• MATERIAL PROVIDED:
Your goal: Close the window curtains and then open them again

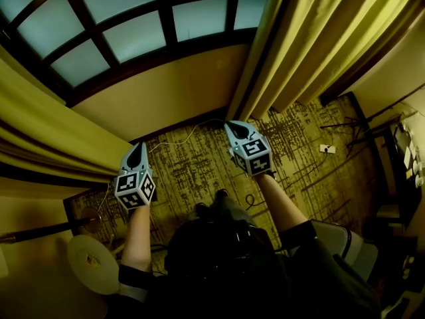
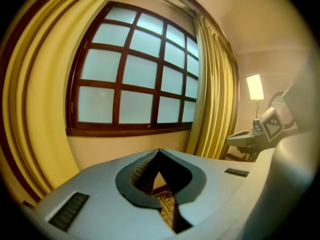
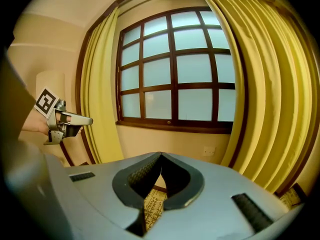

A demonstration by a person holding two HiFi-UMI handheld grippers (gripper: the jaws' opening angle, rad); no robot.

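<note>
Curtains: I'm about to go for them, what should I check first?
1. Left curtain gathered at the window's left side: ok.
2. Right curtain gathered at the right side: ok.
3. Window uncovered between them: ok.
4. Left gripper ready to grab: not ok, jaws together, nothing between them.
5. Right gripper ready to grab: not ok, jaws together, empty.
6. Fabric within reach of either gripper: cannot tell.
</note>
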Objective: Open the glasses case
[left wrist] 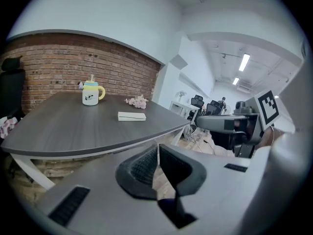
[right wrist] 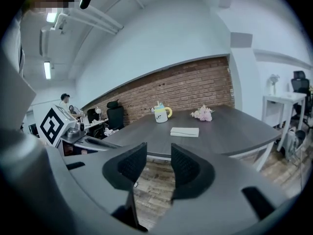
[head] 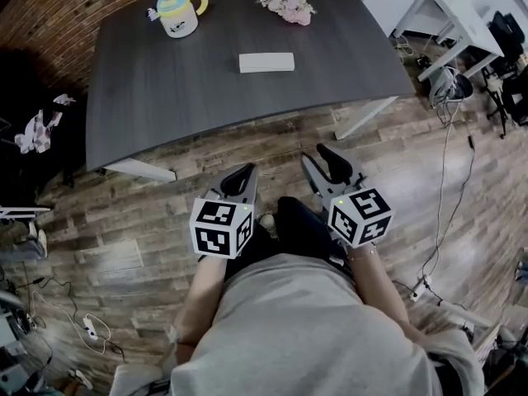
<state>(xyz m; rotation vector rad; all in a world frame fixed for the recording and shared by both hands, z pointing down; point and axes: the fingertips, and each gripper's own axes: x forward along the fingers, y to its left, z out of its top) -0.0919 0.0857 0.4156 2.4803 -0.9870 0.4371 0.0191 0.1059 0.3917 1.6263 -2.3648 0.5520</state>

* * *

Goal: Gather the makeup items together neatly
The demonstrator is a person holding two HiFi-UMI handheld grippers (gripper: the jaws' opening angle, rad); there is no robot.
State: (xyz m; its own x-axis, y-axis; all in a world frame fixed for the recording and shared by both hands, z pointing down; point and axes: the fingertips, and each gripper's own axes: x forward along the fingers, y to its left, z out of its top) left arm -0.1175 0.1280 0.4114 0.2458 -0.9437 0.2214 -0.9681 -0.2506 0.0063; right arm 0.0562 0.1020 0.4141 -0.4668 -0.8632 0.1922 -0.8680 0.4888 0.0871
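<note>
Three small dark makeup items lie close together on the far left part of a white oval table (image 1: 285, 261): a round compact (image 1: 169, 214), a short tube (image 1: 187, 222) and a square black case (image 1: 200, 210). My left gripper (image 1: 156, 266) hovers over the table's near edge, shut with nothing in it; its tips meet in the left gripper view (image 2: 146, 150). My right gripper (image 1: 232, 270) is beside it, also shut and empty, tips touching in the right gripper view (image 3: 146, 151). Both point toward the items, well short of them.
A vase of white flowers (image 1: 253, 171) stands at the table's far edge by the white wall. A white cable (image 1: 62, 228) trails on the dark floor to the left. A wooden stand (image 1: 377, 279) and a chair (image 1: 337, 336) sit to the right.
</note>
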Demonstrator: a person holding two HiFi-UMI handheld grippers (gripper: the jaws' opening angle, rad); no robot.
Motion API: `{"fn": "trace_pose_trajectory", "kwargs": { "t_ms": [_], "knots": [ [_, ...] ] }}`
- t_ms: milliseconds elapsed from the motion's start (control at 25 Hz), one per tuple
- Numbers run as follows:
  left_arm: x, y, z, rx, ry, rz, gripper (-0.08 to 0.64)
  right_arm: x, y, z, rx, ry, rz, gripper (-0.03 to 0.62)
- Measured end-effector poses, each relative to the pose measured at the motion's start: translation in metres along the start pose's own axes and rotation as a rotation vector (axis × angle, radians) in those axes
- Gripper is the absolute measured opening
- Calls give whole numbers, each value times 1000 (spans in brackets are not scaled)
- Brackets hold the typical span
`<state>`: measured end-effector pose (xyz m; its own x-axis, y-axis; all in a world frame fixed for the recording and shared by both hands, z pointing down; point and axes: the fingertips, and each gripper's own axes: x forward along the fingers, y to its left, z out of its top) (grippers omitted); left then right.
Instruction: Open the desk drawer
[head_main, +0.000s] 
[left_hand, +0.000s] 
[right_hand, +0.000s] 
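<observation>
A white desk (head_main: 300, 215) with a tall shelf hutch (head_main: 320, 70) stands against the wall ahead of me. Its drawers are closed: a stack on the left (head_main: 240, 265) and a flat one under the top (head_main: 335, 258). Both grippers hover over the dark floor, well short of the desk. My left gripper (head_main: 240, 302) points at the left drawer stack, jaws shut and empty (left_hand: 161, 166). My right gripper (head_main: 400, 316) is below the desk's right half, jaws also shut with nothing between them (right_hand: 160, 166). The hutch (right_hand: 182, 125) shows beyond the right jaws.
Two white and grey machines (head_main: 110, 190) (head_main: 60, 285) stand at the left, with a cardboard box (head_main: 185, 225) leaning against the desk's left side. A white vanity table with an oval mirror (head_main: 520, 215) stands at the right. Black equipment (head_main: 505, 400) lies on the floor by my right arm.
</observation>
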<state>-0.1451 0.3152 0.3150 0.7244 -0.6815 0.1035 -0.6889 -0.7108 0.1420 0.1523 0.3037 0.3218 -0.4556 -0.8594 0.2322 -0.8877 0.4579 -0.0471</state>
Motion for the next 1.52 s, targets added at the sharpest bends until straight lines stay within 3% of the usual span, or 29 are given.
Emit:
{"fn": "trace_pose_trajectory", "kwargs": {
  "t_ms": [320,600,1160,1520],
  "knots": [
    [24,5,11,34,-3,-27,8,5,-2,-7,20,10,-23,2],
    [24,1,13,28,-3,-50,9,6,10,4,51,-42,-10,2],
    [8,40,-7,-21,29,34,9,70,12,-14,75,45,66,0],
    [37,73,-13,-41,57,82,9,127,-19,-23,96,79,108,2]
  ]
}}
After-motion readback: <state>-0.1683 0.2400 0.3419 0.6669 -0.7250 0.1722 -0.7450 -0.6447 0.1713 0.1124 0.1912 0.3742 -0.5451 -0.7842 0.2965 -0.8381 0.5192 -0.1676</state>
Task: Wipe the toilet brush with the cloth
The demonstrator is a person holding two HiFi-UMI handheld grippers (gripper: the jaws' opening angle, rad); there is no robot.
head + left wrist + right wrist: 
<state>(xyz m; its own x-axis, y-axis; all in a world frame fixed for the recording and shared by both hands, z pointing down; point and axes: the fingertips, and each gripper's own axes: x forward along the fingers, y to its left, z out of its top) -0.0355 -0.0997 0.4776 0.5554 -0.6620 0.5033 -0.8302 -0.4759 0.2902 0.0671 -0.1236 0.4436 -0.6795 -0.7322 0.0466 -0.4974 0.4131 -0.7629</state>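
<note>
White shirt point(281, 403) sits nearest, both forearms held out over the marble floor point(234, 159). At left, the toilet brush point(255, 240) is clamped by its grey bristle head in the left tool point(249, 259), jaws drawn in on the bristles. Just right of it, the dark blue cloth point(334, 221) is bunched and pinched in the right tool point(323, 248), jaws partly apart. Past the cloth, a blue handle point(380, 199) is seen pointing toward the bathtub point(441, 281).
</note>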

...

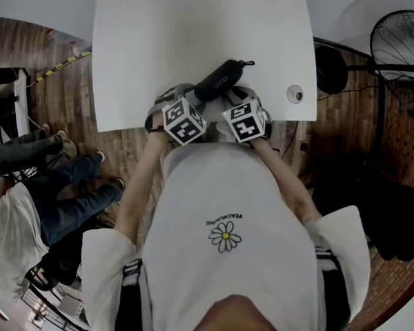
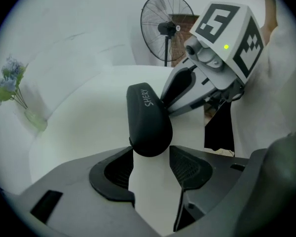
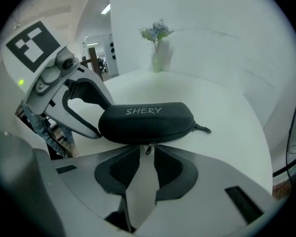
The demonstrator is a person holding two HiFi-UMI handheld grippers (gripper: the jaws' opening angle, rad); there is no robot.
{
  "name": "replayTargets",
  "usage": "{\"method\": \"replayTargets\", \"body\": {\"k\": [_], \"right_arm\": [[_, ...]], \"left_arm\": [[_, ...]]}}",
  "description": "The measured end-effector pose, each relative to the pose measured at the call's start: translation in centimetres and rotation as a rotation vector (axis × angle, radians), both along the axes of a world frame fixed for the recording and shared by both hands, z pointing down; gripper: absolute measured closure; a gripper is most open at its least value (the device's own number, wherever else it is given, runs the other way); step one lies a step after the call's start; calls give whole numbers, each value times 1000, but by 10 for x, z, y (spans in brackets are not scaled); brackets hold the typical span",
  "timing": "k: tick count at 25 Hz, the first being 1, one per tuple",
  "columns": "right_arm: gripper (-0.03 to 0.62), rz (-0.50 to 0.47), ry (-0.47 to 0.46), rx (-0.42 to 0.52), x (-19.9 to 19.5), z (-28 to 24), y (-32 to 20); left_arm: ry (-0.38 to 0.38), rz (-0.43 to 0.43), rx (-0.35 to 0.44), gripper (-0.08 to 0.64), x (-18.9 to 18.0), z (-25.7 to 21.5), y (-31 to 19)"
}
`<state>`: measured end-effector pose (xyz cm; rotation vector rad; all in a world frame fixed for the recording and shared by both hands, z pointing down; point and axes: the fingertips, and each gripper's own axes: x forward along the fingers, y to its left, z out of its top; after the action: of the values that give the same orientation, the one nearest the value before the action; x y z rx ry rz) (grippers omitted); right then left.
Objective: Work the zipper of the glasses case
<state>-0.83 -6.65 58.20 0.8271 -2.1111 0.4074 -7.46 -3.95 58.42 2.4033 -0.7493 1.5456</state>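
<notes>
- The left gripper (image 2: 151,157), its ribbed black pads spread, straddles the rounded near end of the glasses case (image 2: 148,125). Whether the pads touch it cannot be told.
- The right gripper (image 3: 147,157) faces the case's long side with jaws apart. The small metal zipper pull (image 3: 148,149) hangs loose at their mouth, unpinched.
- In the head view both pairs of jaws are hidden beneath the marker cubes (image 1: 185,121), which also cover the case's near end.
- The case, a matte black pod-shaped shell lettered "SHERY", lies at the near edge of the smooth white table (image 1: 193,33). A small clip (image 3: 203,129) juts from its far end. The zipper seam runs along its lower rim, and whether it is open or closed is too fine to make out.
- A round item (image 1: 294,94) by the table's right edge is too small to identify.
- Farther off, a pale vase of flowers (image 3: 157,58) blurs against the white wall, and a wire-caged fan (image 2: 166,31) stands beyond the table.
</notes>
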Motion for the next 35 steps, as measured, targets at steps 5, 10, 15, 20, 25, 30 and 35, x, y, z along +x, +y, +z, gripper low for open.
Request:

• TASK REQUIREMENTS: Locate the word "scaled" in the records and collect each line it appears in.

• TASK OUTPUT:
- Calls give whole numbers, each value times 1000 (spans in brackets are not scaled)
  "description": "The measured end-effector pose, each relative to the pose measured at the call's start: translation in centimetres and rotation as a rotation vector (axis × angle, radians), both along the axes of a world frame fixed for the recording and shared by both hands, z pointing down; gripper: absolute measured closure; a gripper is most open at its least value (the device's own number, wherever else it is given, runs the other way); step one lies a step after the call's start; calls give whole numbers, each value times 1000, but by 10 for x, z, y (spans in brackets are not scaled); brackets hold the typical span",

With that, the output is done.